But, it appears, the consumers to which we have been reduced miss the metropolitan experience and mall developers are rushing in with ever more consuming simulacra. The Mall of America in Minnesota is themed in place to reproduce New York’s Fifth Avenue and Times Square, and offers mobile-home hook-ups for those who wish to spend two or three days shopping. Here in South Africa malls are increasingly becoming not just places to shop, but places to seek entertainment, company and ambience – through cinemas, pubs, restaurants and entertainment complexes. Increasingly, urban life is concentrated on the mall – and through the use of our cars, we try to eliminate the threatening spaces in-between them and our own residences. As Noble says: “The mall exists for many as the only city of contemporary experience.”

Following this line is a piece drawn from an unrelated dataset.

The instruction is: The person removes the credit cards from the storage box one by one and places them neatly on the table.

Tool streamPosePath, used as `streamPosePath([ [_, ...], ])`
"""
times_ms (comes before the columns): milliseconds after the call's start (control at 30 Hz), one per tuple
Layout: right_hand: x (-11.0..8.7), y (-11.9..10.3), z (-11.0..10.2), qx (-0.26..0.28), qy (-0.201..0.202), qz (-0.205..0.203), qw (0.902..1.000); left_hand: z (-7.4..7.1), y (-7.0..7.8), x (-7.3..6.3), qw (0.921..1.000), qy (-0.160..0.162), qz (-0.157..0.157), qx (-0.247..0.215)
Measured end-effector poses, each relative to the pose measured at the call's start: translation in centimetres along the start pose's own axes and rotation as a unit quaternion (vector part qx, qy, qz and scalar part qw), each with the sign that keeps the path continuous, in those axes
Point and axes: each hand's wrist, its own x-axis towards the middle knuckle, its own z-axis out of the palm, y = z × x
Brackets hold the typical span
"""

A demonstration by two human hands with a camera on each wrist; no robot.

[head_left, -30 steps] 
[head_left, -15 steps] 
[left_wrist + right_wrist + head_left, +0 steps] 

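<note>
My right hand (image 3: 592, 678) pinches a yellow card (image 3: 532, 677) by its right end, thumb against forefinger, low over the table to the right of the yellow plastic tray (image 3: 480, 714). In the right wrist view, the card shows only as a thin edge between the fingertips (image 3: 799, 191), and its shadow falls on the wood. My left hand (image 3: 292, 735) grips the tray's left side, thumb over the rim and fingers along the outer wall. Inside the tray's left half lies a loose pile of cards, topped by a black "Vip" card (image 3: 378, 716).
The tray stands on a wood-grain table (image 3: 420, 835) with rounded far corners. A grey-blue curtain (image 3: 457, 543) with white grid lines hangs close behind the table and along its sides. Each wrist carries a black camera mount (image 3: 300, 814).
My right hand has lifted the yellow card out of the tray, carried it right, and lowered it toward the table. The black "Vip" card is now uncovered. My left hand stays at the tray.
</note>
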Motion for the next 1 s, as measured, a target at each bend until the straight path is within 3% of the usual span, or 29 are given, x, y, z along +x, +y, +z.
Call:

He goes on to invoke Massimo Cacciari, professor of aesthetics at the University of Venice, to elaborate on the relationship between the mall and the metropolis. Cacciari distinguishes between the city and the metropolis – the city is the urban environment as it was in the past, working principally to satisfy the needs of people. The metropolis, on the other hand, exists in large part to serve the needs of capital, or business. One of the crucial functions of the metropolis, in Cacciari’s view, is to make conflict function through managing disruption and conflict. In a sense, the alienation of the CBD marks a shift in the nature of greater Johannesburg from city to metropolis. Cacciari considers the city and the metropolis to be mutually exclusive environments – they do not overlap. Because the metropolis exists to serve the needs of capital rather than social needs, that conflict – represented by social disorders such as crime and poverty – becomes almost inescapable. The city suffers because its vital conduits – streets, pavements and public spaces – are not investments for anyone, as are new office and shopping developments. And so these spaces become leftovers, “devalued and fractured”. At the level of design and aesthetics, market imperatives also rule the metropolis. Little value is placed on human design for public spaces. Modern aesthetics and, in part, contemporary art are a response to the nature and conflicts of this new metropolitan life. But because there is little interest for individual developers in investing in the metropolis, the place of uncontained conflict and chaos, design and style in these spaces suffer. Because of the forces that drive the metropolis, genuine artistic style or personal expression becomes truly possible within only interior spaces; as Cacciari puts it: “Dwelling assembles the objects and voices of memory in the space of the interior.” Thus in the modern city, the metropolis, true style or personal expression has become impossible. It was possible in the non-metropolitan city, but just as public values are replaced in the metropolis by conflict, so too style is replaced by pure ornamentation.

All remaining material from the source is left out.